Schema Markup Explained: The Nutrition Label for Your Website

Most of the work that makes a website findable happens out of sight. Schema markup is one of the clearest examples. Your visitors never see it, but search engines and AI systems rely on it to understand what your pages actually mean.
If you have read our piece on getting found in AI search, you will have seen schema mentioned as a foundation. This is the closer look.
What schema markup actually is
Schema is a small amount of structured data added to your pages in a standard format that machines understand. It does not change how your site looks. It sits in the background and describes your content explicitly.

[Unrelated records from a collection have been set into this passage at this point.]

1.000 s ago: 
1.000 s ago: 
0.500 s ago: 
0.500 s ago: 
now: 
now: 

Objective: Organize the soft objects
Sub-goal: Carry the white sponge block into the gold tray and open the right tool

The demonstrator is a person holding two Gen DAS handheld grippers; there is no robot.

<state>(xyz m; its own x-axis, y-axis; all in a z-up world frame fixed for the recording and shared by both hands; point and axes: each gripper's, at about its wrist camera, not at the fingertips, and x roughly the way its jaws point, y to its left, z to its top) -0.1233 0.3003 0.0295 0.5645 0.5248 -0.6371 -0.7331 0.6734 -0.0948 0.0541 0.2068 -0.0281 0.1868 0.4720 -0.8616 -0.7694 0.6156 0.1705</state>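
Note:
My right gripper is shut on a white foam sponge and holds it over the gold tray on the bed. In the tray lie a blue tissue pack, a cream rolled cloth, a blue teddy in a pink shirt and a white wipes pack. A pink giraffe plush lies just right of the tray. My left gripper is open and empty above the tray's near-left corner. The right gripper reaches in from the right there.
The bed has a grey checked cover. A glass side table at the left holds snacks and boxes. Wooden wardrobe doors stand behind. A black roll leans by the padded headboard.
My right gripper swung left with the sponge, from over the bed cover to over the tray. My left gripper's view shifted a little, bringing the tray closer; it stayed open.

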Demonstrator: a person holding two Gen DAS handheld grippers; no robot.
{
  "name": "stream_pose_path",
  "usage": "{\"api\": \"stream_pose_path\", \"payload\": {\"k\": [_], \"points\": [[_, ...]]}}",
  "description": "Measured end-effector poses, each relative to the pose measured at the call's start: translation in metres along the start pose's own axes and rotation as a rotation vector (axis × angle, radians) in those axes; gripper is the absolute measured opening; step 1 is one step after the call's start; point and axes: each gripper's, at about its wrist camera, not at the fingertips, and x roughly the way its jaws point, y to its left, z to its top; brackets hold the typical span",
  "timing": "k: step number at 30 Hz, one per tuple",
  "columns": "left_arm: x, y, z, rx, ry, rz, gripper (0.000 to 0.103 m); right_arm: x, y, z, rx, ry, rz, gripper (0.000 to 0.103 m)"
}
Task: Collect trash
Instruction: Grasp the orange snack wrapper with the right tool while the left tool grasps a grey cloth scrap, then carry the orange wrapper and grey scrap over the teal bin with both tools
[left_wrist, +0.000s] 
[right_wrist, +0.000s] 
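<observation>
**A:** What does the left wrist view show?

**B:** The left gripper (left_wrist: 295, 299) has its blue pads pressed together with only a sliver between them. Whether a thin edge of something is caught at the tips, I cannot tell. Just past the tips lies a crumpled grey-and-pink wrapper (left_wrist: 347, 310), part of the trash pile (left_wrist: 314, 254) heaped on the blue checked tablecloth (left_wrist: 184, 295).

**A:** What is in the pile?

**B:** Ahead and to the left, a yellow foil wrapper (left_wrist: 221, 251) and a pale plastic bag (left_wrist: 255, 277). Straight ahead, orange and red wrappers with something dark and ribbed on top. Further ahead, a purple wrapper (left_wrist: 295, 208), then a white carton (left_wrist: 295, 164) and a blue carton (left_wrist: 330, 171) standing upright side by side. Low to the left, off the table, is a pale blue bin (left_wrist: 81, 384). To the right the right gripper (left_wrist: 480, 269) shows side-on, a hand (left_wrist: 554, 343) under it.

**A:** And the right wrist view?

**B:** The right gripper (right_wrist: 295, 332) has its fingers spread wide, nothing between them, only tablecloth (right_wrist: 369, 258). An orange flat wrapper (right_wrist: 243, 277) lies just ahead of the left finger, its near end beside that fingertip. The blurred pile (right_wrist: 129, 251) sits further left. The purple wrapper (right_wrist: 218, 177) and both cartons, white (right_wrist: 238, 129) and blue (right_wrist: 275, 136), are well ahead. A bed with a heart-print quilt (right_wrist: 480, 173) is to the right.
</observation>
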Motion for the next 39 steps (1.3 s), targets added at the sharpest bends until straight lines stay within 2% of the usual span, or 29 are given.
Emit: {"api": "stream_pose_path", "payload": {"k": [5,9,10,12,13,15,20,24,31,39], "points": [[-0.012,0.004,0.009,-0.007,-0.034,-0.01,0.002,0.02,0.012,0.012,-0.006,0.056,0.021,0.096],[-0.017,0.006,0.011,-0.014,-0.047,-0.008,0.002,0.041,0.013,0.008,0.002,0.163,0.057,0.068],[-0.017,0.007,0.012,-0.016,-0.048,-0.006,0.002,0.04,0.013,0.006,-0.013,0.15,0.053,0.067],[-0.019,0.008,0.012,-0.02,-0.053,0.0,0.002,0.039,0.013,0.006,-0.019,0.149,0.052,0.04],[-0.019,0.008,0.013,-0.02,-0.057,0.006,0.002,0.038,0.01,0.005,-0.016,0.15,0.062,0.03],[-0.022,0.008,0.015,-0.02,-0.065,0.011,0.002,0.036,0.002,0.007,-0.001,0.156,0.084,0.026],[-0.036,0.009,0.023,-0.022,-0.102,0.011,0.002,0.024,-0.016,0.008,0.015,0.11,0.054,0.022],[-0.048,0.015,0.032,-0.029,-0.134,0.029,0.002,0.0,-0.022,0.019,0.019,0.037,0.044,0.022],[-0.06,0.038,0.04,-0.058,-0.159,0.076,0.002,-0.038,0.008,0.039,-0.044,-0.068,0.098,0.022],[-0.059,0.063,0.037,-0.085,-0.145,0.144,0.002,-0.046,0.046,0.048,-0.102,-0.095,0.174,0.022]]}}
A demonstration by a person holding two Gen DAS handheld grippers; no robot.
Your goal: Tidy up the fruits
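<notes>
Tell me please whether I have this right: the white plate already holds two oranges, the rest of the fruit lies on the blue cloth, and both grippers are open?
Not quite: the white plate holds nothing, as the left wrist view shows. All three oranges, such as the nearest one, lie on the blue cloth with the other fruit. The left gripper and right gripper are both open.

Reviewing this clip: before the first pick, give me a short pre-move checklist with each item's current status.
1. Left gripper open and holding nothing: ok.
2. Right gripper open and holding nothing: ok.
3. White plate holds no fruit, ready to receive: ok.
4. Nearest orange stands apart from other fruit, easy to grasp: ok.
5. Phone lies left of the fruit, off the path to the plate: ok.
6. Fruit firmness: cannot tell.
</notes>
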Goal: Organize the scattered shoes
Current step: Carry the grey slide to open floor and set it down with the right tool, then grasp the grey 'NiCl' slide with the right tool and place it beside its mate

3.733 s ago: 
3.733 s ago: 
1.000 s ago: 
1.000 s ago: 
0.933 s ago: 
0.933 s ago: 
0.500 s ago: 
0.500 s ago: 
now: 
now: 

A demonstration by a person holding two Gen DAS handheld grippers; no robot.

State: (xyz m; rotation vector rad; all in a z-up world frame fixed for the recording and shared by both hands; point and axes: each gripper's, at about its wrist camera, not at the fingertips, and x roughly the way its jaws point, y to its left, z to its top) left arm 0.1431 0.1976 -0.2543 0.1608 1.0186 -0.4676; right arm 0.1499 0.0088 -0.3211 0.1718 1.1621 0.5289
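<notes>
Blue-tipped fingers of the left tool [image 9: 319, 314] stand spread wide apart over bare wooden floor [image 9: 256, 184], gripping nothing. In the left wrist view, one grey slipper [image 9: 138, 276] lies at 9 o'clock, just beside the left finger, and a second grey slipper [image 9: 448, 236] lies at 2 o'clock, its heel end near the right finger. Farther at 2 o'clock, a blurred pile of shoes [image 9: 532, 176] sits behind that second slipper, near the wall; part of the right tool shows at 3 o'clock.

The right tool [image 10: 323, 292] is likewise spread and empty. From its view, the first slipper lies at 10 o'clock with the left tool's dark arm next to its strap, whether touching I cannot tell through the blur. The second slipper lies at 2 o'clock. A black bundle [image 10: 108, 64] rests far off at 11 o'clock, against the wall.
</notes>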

A good way to think of it is as a nutrition label for a web page. A human can look at a product and roughly guess what it is. The label removes the guesswork by stating the facts plainly. Schema does the same for search engines and AI: it states what this page is, rather than leaving software to infer it.
Why it matters more than ever
When search was just a list of links, schema was a nice-to-have that could earn you a richer-looking result. Now that AI systems read and summarise the web, it has become far more important.
An AI model deciding whether to cite your business wants certainty about who you are, what you offer and whether the information is trustworthy. Schema gives it that certainty directly, instead of forcing it to piece things together from your layout and prose. Pages that are easy to understand are the ones that get used.
The kinds of schema that earn their keep
You do not need to mark up everything. A handful of types do most of the work for a typical business site.
Organisation and LocalBusiness schema describe who you are, where you are and how to reach you. Product and Offer schema describe what you sell and at what price. FAQ and Article schema help your written content surface as direct answers. For most sites, getting these right covers the ground that matters.
Where it commonly goes wrong
The most common mistake is schema that does not match what is actually on the page. Marking up a price that differs from the visible one, or claiming reviews that are not really there, is the kind of thing search engines penalise rather than reward.
The other frequent issue is schema that is added once and then forgotten, slowly drifting out of date as the site changes. Like a nutrition label, it is only useful if it is accurate. Stale or misleading structured data does more harm than none at all.
Getting it right
Good schema is accurate, kept current, and reflects the real content of the page. It is one of the highest-value, lowest-visibility things you can do for search and AI visibility, which is exactly why it is so often skipped.